Of course, customers would be protected by HEFPA whether or not the utility did the billing, under the Energy Consumer Protection Act of 2002. Through consolidated billing and POR, ESCOs can hand off to the utility the burden of collection, which may be substantial, considering the problems with high ESCO bills and the inability of ESCOs to collect any amount for their services in court because their charges have not been fixed by the PSC.
Additionally, some utilities had been required to conduct surveys of customers to test their awareness of competitive markets. Once sufficient levels of customer awareness have been achieved, as the Commission believes has occurred, repeating surveys yields little additional information and is of little benefit. Moreover, because the agency collects migration statistics, it can estimate customer awareness of the competitive markets through those statistics. Therefore, utilities were relieved of the obligation to perform these surveys in the future. Similarly, surveys of ESCO satisfaction will no longer be necessary.
While the Commission may believe that retail access has reached a critical mass in New York and that some requirements can be thrown out, problems with ESCOs remain. As the companion order found, enhanced oversight of ESCO marketing is a necessity. With a disproportionate percentage of PSC complaints involving ESCOs, the agency will now consider assessing regulatory fees on ESCOs, something these entities have escaped all these years, and something that is long overdue.
The number of residential ESCO customers may actually go down in the coming years. ESCOs have not demonstrated economic value to residential customers over time and the new marketing rules may reveal that many of the ESCO contracts that purport to save the customer money or fix rates are utter shams. Also, although large customers have switched to ESCO service, the driving force may be a slight tax break on delivery rates due to a loophole which, if eliminated, could reduce large customer switching.
More needs to be done to protect ESCO customers as well, since the marketing order does not go far enough on topics such as early termination fees, full price disclosure, and slamming. As Major League Baseball experienced in the past year when the advent of steroid testing eliminated most of the over 40 sluggers from team lineups, the renewed oversight of ESCOs (as limited as it may be) will likely show that the retail access markets are less robust than they may appear.

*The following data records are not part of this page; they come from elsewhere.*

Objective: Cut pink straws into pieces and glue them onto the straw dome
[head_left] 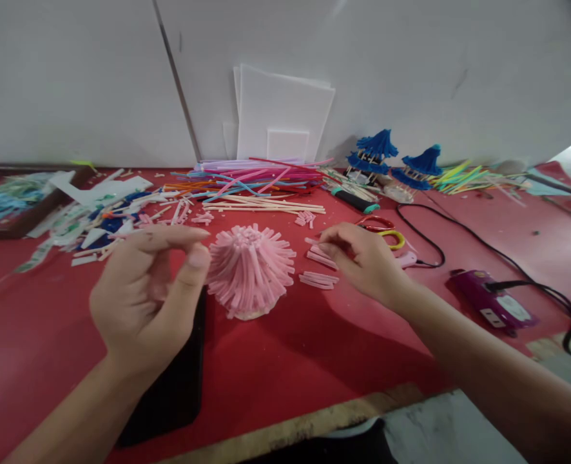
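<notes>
A cone of short pink pipe cleaner pieces point(251, 270), fanned out like a thatched roof, stands on the red table with a pale base showing below. My left hand point(153, 290) is beside its left edge, thumb and forefinger pinched together; what lies between them I cannot make out. To the right of the cone, my right hand point(358, 258) pinches a short pink pipe cleaner piece point(310, 241), whose end sticks out left of the fingertips. Right below are cut pink pieces point(318, 280) in a small row. More lie partly under the fingers.
Scissors point(394, 240) and a black-corded purple power strip point(493, 299) are on the right. Blue pagoda-like models point(375, 154) stand behind. Long coloured pipe cleaners point(266, 177) lie along the back. Scraps point(102, 225) cover the left; a black flat device point(179, 380) lies under my left arm.
</notes>
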### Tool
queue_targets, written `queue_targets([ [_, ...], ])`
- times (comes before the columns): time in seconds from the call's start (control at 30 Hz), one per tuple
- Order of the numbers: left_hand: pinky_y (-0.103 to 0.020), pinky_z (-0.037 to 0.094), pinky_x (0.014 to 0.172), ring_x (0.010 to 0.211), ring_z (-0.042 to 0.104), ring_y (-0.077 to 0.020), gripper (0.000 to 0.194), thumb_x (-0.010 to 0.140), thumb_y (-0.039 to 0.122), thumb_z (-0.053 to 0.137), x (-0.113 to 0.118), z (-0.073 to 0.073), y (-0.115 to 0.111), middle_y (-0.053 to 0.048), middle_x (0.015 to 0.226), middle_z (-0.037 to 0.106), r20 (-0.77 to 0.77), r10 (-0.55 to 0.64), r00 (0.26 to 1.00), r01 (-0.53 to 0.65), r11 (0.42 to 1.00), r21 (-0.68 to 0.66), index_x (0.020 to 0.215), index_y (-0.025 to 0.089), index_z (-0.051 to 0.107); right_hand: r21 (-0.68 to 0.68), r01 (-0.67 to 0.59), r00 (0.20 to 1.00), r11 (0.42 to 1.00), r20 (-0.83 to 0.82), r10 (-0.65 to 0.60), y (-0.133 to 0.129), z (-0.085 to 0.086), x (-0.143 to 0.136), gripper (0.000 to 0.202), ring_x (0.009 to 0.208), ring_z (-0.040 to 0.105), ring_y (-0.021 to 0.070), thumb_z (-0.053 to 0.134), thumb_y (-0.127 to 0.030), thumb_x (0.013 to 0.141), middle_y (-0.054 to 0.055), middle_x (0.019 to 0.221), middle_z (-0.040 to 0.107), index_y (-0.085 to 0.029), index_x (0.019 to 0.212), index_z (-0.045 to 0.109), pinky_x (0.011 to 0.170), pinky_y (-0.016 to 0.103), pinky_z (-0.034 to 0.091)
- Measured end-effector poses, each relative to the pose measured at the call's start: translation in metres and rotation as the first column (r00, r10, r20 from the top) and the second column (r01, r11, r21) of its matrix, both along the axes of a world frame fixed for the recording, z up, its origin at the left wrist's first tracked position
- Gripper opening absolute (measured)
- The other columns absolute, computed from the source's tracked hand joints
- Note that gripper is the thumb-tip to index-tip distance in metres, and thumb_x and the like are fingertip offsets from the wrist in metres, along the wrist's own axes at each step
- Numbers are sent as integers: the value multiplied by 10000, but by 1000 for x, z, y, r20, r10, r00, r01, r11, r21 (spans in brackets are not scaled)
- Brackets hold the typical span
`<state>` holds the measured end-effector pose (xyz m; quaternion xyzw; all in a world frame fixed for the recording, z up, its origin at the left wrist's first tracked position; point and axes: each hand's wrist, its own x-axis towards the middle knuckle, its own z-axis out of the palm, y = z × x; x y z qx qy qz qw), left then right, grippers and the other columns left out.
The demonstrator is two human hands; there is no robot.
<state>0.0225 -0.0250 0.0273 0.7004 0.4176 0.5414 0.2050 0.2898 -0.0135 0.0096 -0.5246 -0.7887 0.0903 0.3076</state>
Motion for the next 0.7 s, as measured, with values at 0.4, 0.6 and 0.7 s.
queue_targets([
  [0.4,-297,531,674,729,674,-144,137,888,257,620,10,46,-11,89,836,733,-257,-50,965,94,982,163,920,360,704,-140,-642,308,754,-948,86,-28,61,-67,105,435,519,45,735,-220,777,-55,617,625,-187,822,646,381,157,432],
  [0.6,-291,458,596,631,620,-156,147,908,311,570,6,51,-10,64,721,687,-363,-60,930,113,986,126,797,304,666,12,-482,416,876,-877,241,-33,52,-73,250,597,664,101,785,-98,700,-24,804,747,-260,888,758,522,220,569],
  [0.7,-318,454,634,643,606,-181,167,906,274,551,5,57,-9,34,686,664,-436,-143,889,219,967,129,769,275,646,87,-416,496,905,-813,306,-33,49,-72,215,624,673,109,779,-82,702,-11,779,750,-244,842,769,546,221,566],
])
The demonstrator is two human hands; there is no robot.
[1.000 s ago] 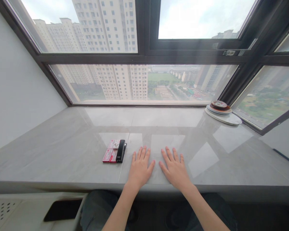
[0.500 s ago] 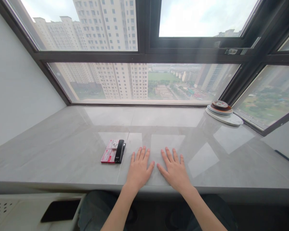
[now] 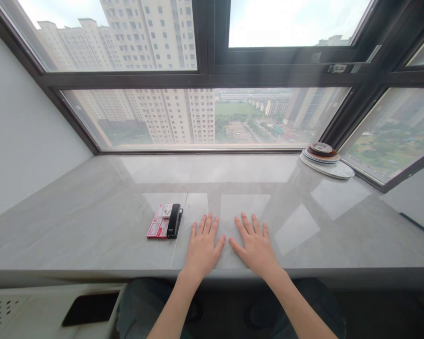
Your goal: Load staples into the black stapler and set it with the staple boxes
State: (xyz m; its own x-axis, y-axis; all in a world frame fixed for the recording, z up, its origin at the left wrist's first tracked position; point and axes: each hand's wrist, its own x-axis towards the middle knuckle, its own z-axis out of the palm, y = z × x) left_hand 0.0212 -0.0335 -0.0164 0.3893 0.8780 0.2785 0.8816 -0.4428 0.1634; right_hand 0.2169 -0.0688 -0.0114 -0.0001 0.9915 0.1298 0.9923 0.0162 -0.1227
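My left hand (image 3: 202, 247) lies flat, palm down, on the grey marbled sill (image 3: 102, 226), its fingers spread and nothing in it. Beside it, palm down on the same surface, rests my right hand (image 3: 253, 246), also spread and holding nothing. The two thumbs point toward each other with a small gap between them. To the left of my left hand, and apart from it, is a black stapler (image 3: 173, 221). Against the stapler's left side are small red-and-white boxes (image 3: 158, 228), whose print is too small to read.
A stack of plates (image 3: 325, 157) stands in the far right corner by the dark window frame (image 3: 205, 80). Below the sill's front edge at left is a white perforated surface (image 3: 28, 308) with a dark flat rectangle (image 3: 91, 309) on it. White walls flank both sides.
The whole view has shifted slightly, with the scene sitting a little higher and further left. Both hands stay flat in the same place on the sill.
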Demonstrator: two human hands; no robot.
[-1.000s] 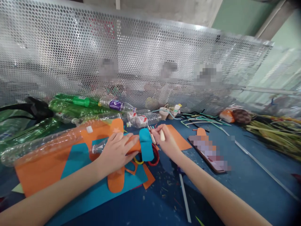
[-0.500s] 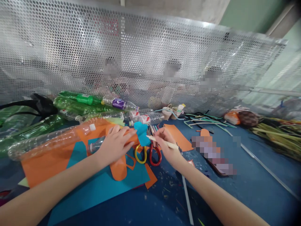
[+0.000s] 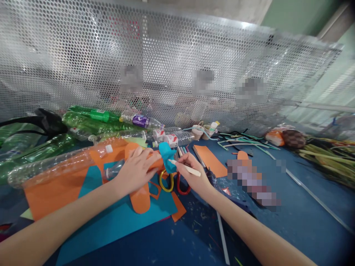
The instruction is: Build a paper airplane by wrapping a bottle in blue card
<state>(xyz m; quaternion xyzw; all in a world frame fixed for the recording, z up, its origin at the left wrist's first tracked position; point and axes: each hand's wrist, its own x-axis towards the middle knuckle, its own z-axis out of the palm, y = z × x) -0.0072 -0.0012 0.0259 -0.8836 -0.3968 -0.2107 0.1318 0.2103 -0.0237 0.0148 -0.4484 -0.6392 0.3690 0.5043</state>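
Note:
My left hand [image 3: 140,164] is closed over a small plastic bottle [image 3: 113,170] wrapped in orange paper, its clear end showing left of the wrist. Orange paper strips with rounded ends [image 3: 141,199] stick out on either side of it. A curved blue paper piece [image 3: 168,153] sits at the wrapped bottle's right end. My right hand [image 3: 194,171] pinches a white marker [image 3: 188,169], its tip at the blue piece; whether it touches I cannot tell. Just below lie scissors with a yellow handle loop [image 3: 166,183] and a red one [image 3: 183,186], the latter partly behind my right hand.
Orange paper [image 3: 63,195] and a blue sheet [image 3: 119,229] lie under my left arm. Clear bottles [image 3: 69,164] and green bottles [image 3: 80,122] are piled at the back left. A perforated metal screen [image 3: 166,62] stands behind. Straws [image 3: 244,140] and an orange card [image 3: 210,160] lie rightward.
My right hand has moved slightly left and down, bringing the marker's tip over the blue paper piece. My left hand keeps its hold on the wrapped bottle.

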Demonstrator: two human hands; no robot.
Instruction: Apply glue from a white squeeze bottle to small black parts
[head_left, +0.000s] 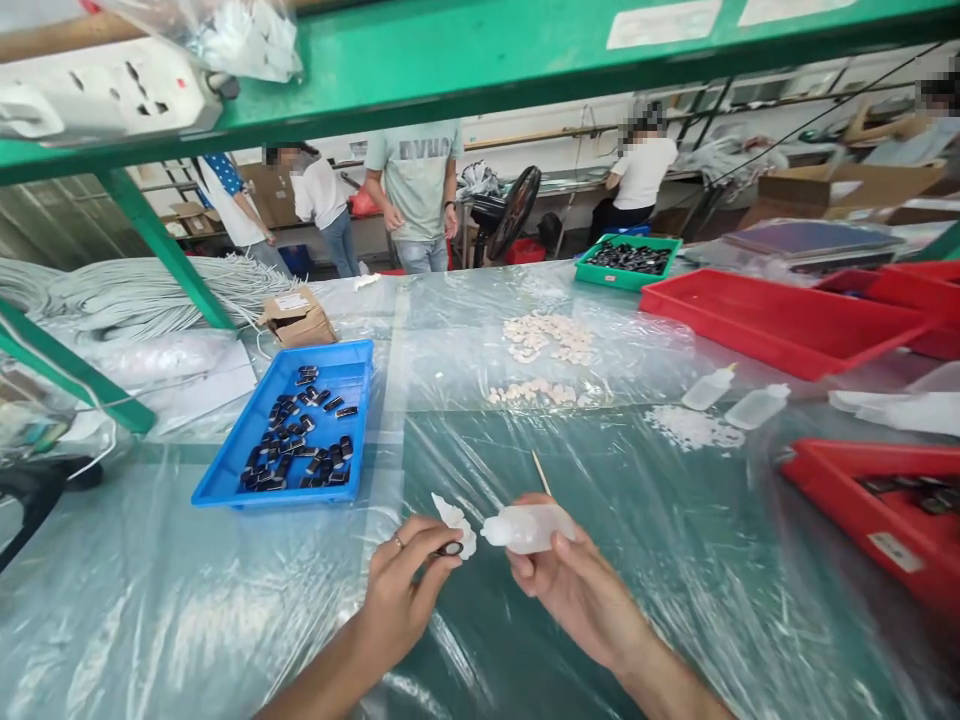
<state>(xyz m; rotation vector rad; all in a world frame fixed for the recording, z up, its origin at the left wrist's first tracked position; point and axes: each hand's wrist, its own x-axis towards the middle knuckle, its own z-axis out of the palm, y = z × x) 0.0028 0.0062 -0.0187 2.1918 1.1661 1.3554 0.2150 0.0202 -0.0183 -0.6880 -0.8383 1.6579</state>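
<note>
Pinched between the thumb and fingers of my left hand is a small dark cylindrical part, its round end facing right. A crumpled white tissue shows just beyond those fingers; I cannot tell whether the hand holds it too. My right hand is closed around a translucent white squeeze bottle, tipped on its side with the nozzle pointing left at the part, a short gap away. A thin wooden stick sticks out beyond the right fingers.
A blue tray with several black parts stands left. Pale discs lie ahead. Two more bottles lie near white bits. Red trays line the right, a green tray the back. A green shelf beam crosses above.
</note>
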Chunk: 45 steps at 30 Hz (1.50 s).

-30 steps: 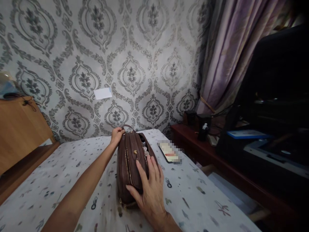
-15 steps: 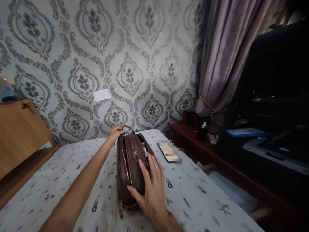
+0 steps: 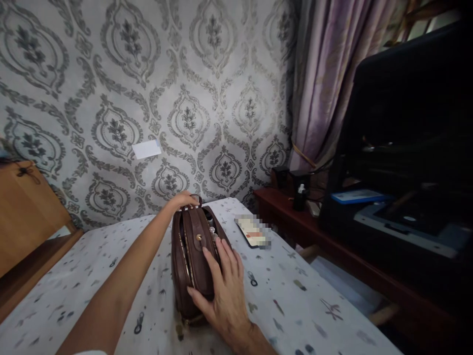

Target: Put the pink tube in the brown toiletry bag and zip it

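Observation:
A brown leather toiletry bag (image 3: 199,266) lies on the patterned bedsheet, its long top facing up. Two gold-toothed zips run along the top and both stand partly undone. Between them is a strap with a gold stud (image 3: 199,237). Small pale items (image 3: 212,230) show through the right-hand opening. At the far end my left hand (image 3: 185,199) is closed around the bag's short carry handle (image 3: 197,198); its fingertips are partly hidden. My right hand (image 3: 225,288) rests spread over the near right side, thumb and fingers apart on the leather.
A phone (image 3: 253,231) with a lit screen lies right of the bag. Beyond the sheet's right edge is a dark red desk (image 3: 268,197) with a small black bottle (image 3: 299,197) and a large black case. Wooden furniture (image 3: 29,212) stands at left, and patterned wallpaper (image 3: 188,118) rises behind.
My left hand has shifted onto the handle, which is now folded lower under its fingers. My right hand stays spread on the bag. The whole view has shifted slightly.

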Each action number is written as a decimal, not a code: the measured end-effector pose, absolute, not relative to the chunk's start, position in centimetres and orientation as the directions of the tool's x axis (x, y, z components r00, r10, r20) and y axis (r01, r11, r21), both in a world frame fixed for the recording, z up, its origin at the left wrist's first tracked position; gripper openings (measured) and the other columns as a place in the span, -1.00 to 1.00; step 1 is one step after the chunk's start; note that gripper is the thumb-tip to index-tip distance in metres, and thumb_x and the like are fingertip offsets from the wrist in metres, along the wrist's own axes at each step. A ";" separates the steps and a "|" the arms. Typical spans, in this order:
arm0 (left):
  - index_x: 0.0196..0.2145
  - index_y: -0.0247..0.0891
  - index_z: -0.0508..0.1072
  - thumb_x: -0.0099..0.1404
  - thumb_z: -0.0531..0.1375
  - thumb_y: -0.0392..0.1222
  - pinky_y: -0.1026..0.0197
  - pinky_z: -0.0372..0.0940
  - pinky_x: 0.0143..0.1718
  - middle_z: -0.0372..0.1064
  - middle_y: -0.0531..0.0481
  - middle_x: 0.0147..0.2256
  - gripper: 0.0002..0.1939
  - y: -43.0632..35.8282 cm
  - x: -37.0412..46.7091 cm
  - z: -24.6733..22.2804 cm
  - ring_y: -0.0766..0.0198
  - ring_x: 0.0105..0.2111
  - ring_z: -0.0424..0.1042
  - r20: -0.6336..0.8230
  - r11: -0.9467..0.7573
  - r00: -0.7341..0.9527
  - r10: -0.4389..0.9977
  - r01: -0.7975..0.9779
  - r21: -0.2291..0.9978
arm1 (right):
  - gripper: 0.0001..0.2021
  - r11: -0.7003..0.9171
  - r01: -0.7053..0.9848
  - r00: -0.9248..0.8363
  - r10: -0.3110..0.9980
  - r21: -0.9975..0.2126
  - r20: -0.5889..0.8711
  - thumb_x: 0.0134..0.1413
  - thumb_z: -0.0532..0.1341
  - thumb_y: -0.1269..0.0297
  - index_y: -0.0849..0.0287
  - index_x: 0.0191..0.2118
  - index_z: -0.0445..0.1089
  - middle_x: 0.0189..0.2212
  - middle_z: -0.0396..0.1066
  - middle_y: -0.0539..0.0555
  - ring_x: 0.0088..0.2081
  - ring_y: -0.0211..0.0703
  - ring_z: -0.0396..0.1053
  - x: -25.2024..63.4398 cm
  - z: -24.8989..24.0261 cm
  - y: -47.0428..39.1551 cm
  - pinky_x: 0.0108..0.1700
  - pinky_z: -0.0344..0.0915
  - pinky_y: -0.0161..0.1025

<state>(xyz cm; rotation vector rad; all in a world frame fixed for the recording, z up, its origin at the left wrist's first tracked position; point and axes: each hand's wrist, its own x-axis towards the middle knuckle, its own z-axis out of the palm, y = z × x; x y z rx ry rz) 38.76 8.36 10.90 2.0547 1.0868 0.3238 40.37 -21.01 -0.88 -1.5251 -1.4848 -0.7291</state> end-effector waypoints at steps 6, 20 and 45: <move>-0.59 -0.23 0.45 -0.08 0.37 -0.20 0.26 0.07 -0.53 0.29 0.10 -0.68 -0.84 8.9 39.8 9.6 0.29 -0.59 0.27 -0.131 -0.358 0.596 0.792 0.627 0.692 | -0.32 0.079 0.979 0.123 0.495 -0.185 0.860 0.12 0.28 0.04 0.22 0.29 0.18 0.33 0.10 0.36 0.36 0.24 0.00 40.3 -0.9 -21.1 0.28 0.05 0.24; -0.59 -0.24 0.42 -0.06 0.38 -0.27 0.27 0.14 -0.46 0.34 0.09 -0.63 -0.83 9.1 39.4 9.3 0.28 -0.55 0.32 -0.007 -0.321 0.535 0.845 0.518 0.793 | -0.32 0.085 0.974 0.142 0.494 -0.210 0.858 0.11 0.29 0.06 0.20 0.29 0.18 0.33 0.11 0.35 0.36 0.23 0.01 40.2 -1.0 -21.1 0.26 0.10 0.24; -0.40 -0.29 0.52 -0.11 0.40 -0.03 0.29 0.20 -0.40 0.48 -0.01 -0.46 -0.66 6.8 35.8 11.8 0.24 -0.40 0.44 -0.031 -0.297 0.655 0.755 0.384 0.874 | -0.26 0.082 0.966 0.166 0.532 -0.245 0.830 0.16 0.26 0.03 0.16 0.38 0.08 0.37 0.08 0.32 0.37 0.26 0.02 40.2 -1.1 -21.0 0.31 0.06 0.27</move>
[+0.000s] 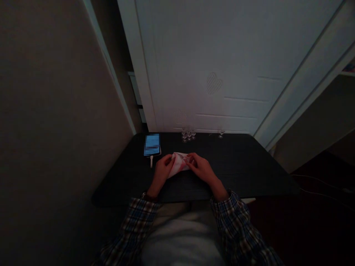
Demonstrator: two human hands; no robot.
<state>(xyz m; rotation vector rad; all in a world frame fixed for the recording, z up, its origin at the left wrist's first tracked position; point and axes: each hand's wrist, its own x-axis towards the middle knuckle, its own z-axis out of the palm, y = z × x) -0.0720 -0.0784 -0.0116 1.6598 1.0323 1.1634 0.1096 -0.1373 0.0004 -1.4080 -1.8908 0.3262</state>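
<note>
Between my two hands is a soft pink-and-white packet (177,170), held just over the dark table (235,177). Its upper side looks creased and partly spread apart, but dim light hides what is inside. My left hand (163,168) pinches its left edge with thumb and fingers. On the other side, my right hand (201,167) has its fingertips closed on the packet's upper right part. Behind the packet, at the table's back edge, stands a cluster of several small clear stemmed glasses (188,135).
A lit phone (152,145) with a white cable plug (151,161) lies at the table's back left. One more small glass (221,134) stands apart to the right. A white panelled door (180,66) rises behind the table, and a wall (55,111) closes in on the left.
</note>
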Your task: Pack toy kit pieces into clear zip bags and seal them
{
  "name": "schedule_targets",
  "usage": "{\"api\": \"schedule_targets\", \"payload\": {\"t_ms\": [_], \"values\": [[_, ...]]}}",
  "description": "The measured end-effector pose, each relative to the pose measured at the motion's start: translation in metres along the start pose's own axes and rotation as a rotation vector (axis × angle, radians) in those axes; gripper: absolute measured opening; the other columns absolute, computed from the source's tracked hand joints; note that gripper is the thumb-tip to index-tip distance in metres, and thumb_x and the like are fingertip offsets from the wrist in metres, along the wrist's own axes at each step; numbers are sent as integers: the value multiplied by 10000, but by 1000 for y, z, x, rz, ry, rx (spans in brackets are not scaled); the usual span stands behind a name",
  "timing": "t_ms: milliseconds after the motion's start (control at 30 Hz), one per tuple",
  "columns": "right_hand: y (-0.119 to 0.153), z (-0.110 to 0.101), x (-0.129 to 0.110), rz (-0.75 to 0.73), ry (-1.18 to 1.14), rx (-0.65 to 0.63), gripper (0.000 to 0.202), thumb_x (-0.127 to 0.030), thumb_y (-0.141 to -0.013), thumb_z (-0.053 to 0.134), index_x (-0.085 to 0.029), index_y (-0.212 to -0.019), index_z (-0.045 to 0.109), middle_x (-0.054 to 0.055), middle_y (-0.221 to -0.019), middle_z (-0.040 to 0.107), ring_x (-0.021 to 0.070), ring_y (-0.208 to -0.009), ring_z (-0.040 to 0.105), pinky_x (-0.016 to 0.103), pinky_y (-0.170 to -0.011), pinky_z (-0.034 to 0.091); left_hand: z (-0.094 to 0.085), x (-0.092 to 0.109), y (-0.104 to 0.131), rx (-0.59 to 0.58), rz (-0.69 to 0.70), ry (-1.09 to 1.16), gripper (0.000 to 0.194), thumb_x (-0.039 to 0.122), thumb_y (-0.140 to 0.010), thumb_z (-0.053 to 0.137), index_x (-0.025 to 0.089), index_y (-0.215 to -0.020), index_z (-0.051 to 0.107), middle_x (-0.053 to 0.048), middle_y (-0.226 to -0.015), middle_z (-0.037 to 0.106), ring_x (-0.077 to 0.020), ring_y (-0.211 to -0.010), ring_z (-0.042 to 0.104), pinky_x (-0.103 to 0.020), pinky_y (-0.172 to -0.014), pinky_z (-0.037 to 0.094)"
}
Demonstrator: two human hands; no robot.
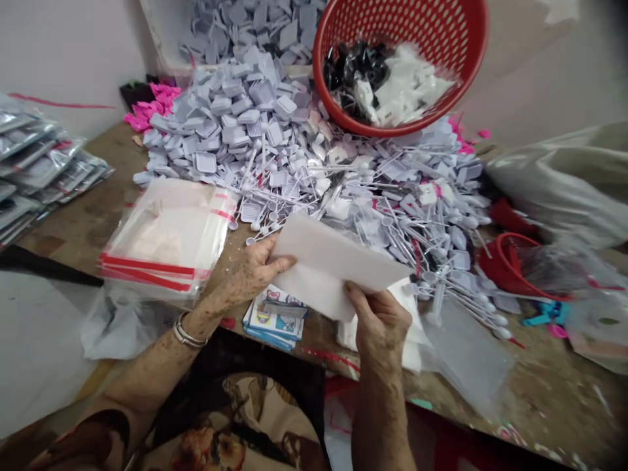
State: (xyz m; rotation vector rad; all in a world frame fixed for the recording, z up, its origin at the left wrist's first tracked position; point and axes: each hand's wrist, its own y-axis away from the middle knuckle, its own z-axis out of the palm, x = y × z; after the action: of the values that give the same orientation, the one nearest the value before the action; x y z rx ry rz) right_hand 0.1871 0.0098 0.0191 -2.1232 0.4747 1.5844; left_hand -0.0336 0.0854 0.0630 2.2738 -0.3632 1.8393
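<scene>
A plain white folded sheet (328, 261) is held up between both my hands, tilted above the table edge. My left hand (255, 265) pinches its left end, thumb on top. At the lower right edge, my right hand (380, 314) grips it between thumb and fingers. Below the sheet lies a small stack of printed cartoon cards (275, 320) with blue edges. Partly hidden under my right hand are more white sheets (412, 327). Left of my left hand sits a stack of clear zip bags (161, 229) with red strips.
Heaped behind are small pale plastic trays (230, 111) and many long-handled spoons (392, 222). A red basket (402, 124) of small packets leans over the heap. A small red basket (515, 261) stands right; filled packs (44, 163) are stacked left. Clear plastic sleeves (466, 353) lie front right.
</scene>
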Motion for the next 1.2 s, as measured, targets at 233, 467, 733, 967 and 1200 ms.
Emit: {"api": "schedule_targets", "payload": {"t_ms": [233, 467, 733, 967, 1200], "values": [[7, 21, 11, 0, 183, -58, 339, -458, -799, 644, -163, -921, 757, 28, -749, 734, 183, -681, 608, 301, -675, 487, 13, -49, 61, 506, 650, -591, 187, 158, -864, 668, 203, -1032, 601, -28, -863, 676, -167, -835, 618, -341, -842, 487], [16, 29, 9, 2, 281, -354, 293, -424, -828, 580, -168, -741, 693, 13, -650, 672, 152, -589, 537, 270, -596, 441, 43, -82, 87, 219, 746, -785, 266, 155, -934, 542, 180, -1182, 636, -104, -1039, 716, -214, -979, 633, -379, -883, 501], [17, 31, 10, -58, 333, -287, 270, -403, -849, 554, -174, -794, 687, 39, -703, 706, 172, -618, 592, 280, -638, 472, 45, -79, 74, 56, 519, -896, 375, 231, -946, 541, 148, -1310, 582, -151, -1204, 654, -281, -1145, 567, -470, -1001, 470], [19, 26, 13, 24, 191, -165, 257, -426, -812, 632, -184, -828, 716, 14, -712, 724, 169, -640, 598, 277, -644, 493, 40, -84, 82, 183, 726, -831, 395, 131, -933, 510, 181, -1320, 568, -139, -1150, 689, -249, -1097, 605, -425, -945, 484], [23, 29, 24, -82, 232, -171, 257, -395, -847, 584, -186, -893, 727, 44, -804, 755, 192, -696, 657, 298, -691, 525, 42, -87, 83, 176, 805, -833, 383, 103, -932, 491, 169, -1299, 578, -132, -1131, 711, -237, -1099, 608, -400, -947, 455]]}}
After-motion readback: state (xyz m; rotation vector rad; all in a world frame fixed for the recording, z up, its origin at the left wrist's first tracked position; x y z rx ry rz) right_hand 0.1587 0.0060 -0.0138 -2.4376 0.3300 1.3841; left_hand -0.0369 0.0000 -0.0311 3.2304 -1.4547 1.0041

So it seems that PSC policy regarding ESCOs is now drifting toward neutrality. PULP suggests that the PSC look at a perhaps unintended consequence of its "retail access" experiment. The Federal Energy Regulatory Commission (FERC), in a decision opposed by consumer groups, held that a utility can buy wholesale energy from its affiliates without federal scrutiny if it has no "captive customers." It then held that customers who have "retail access" are not "captive." This means that the PSC must increase its vigilance to make sure that New York utilities do not purchase electricity or natural gas at high prices from affiliates, taking an unregulated profit at the affiliate level, and then pass that high cost through to customers in little-noticed monthly rate adjustments designed to pass through wholesale costs without profit. Also, the PSC must take further steps to provide more transparent pricing information to facilitate price comparisons between traditional utility service and ESCOs, and among ESCOs.